The Troll Summit
Trump Invites Far-Right Internet Figures to Discuss Bias At "Social Media Summit" - The Guardian
With the Troll Summit happening at the White House today, it's worth a thought for how the far right is seeking to legitimize and weaponize trolling.
- Contrasting a "freedom of speech" (and in the US, incorrectly insisting it's constitutionally mandated in every possible venue) vs. a private platform's duty to police itself. In the case of social media, this is also argued that due to social media companies' monopoly power (something the far right has no problem with in other areas) a hazily defined duty to allow everyone access exists.
- Insisting that as part of that freedom, people should be forced to engage with them, whether they choose to or not. "Blocking" is a hostile action; companies that enable that are preventing them from speaking, individuals that choose to do so are "snowflakes" that are afraid of "the truth".
- Indulging in a level of hypocrisy verging on the literally hysterical. While they deserve "freedom of speech" literally everywhere, people who disagree with them are shouted down, and people who disagree with them effectively are blocked and/or banned (if the troll is in position to do so on a friendly platform/network). While they will gleefully indulge in any ad hominem/personal/hurtful attack possible, even the slightest below-the-belt response is met with a howling cry of how oppressed they personally are and how cruel their opponents are. (In many cases this hypocrisy is intentional, as seen by many internal discussions among far-right groups).

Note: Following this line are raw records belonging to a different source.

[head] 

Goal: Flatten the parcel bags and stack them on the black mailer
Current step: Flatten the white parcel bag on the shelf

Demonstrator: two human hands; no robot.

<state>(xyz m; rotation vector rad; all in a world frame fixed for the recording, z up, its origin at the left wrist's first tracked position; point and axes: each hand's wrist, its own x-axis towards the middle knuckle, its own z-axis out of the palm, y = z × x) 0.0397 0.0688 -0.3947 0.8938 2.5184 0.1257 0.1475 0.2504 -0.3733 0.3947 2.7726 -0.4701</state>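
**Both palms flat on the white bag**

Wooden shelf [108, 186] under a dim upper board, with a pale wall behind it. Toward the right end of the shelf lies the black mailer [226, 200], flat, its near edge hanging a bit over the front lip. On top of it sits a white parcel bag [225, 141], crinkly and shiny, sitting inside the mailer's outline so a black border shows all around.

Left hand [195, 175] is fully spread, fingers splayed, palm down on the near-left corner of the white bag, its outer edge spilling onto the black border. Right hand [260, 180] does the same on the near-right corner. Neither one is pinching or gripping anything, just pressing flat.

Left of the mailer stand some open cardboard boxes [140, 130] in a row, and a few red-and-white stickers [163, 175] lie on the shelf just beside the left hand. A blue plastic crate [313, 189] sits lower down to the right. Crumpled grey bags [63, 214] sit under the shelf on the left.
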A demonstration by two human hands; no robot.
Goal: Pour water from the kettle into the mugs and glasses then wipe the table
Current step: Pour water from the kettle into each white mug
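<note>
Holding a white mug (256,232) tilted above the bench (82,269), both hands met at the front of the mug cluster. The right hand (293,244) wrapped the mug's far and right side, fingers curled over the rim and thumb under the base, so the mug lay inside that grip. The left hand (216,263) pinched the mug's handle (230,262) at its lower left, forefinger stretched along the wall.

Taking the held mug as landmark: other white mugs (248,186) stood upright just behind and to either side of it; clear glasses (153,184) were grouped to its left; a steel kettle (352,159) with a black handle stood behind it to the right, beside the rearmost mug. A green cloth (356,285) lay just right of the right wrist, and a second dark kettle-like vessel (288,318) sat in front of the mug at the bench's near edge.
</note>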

- The end game for trolls is simple - not to win the battleground of ideas, but to destroy it. By destroying the battleground, not only will no one will ever seek to oppose them, ideally no one CAN oppose them, because the space to do so either literally no longer exists, or is such a toxic, violently unpleasant morass that a normal person would flee in horror. Thus they have "won" and can retreat to their own (heavily policed) safe areas and crow of their victories.
This is all too familiar to those of us who dealt with the earliest version of this problem - online game developers in the past 10 to 20 years. Only now the stakes are a touch higher. And the space being toxified is… well… everywhere.